Journal

Goodbye to Godzone (NZ) 30 March 2006

Hard to believe, but I am HOME now. And my last two days in “Godzone” were as full as any other. For my last morning in Tongariro National Park, my delightful and very gracious hosts at the Tongariro Crossing Lodge, Sharee and Steve Fawlk, took me into Whakapapa Village where I headed off on a 2.5 hour walk to Taranaki Falls, about 6km. It is in between Mt. Ngaruhoe (Mt. Doom) and Mt. Ruapehu, so the views of the perfectly shaped cone of Mt. Ngaruhoe were wonderful… I kept a close eye on it to see if the summit would peek through the clouds, but except for one small corner, it was not to happen. But the rest of the scenery was still worth it.

There was a photography class on the track, so I was frequently passing by someone with loads of camera equipment – tripod, several cameras and lenses, big reflector dishes, camera bags, etc. – although occasionally there would be someone with only a small digital like mine (or rather, like the one that broke!), so I was sad then, and almost embarrassed to take out my little disposable. I found myself trying to just memorize in my brain the scenes, and resolved to go back and try to draw them with the colored pencils I had brough in the little pencil bag Patricia gave me.

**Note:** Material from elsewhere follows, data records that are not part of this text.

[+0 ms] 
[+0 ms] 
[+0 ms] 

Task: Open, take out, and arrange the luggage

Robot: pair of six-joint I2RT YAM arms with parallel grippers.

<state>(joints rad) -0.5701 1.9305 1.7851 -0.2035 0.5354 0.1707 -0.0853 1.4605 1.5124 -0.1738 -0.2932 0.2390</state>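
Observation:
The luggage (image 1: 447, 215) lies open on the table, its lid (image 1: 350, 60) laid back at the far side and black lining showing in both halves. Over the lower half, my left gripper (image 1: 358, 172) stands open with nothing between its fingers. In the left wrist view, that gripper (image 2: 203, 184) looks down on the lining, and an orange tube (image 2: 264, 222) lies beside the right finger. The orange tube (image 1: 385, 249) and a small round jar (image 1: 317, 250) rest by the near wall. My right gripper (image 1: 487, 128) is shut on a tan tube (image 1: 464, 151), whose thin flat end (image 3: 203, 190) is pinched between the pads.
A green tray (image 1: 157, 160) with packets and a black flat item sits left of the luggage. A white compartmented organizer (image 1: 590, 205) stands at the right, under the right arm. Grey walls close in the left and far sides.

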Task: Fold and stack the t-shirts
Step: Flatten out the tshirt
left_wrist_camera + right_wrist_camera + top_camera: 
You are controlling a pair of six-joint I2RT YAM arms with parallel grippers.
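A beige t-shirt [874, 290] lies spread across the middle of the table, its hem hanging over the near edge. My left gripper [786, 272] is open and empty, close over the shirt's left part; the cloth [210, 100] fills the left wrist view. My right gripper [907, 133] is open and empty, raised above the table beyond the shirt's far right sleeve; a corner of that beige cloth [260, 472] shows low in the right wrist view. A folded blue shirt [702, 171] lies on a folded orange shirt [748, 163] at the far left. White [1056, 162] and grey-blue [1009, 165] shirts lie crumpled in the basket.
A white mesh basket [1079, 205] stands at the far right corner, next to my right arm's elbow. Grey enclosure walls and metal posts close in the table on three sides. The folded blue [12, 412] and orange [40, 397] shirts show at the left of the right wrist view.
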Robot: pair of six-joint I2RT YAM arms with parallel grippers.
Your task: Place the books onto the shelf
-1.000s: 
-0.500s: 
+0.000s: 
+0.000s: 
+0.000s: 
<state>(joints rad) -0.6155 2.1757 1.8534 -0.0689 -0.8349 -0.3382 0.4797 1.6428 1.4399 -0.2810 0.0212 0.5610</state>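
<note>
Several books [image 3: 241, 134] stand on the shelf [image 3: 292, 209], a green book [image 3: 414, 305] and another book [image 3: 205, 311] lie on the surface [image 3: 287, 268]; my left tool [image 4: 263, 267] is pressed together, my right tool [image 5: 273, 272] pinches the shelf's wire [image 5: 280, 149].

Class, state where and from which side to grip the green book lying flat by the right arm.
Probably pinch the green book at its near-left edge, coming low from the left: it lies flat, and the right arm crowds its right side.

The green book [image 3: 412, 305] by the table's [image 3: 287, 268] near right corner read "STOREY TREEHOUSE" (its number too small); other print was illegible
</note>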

Once scene that is so often repeated that I will *never* forget it is the steps on the tracks – many of them are so deep. I will get a few photos of them up here eventually, but they are built more like mini-retaining walls than steps, and some of them are nearly 30″ high. So they are often tricky for a short person with challenged knees to maneuver. I am eternally grateful to the person who invented trekking poles – my knees would never have been able to survive all this hiking without them.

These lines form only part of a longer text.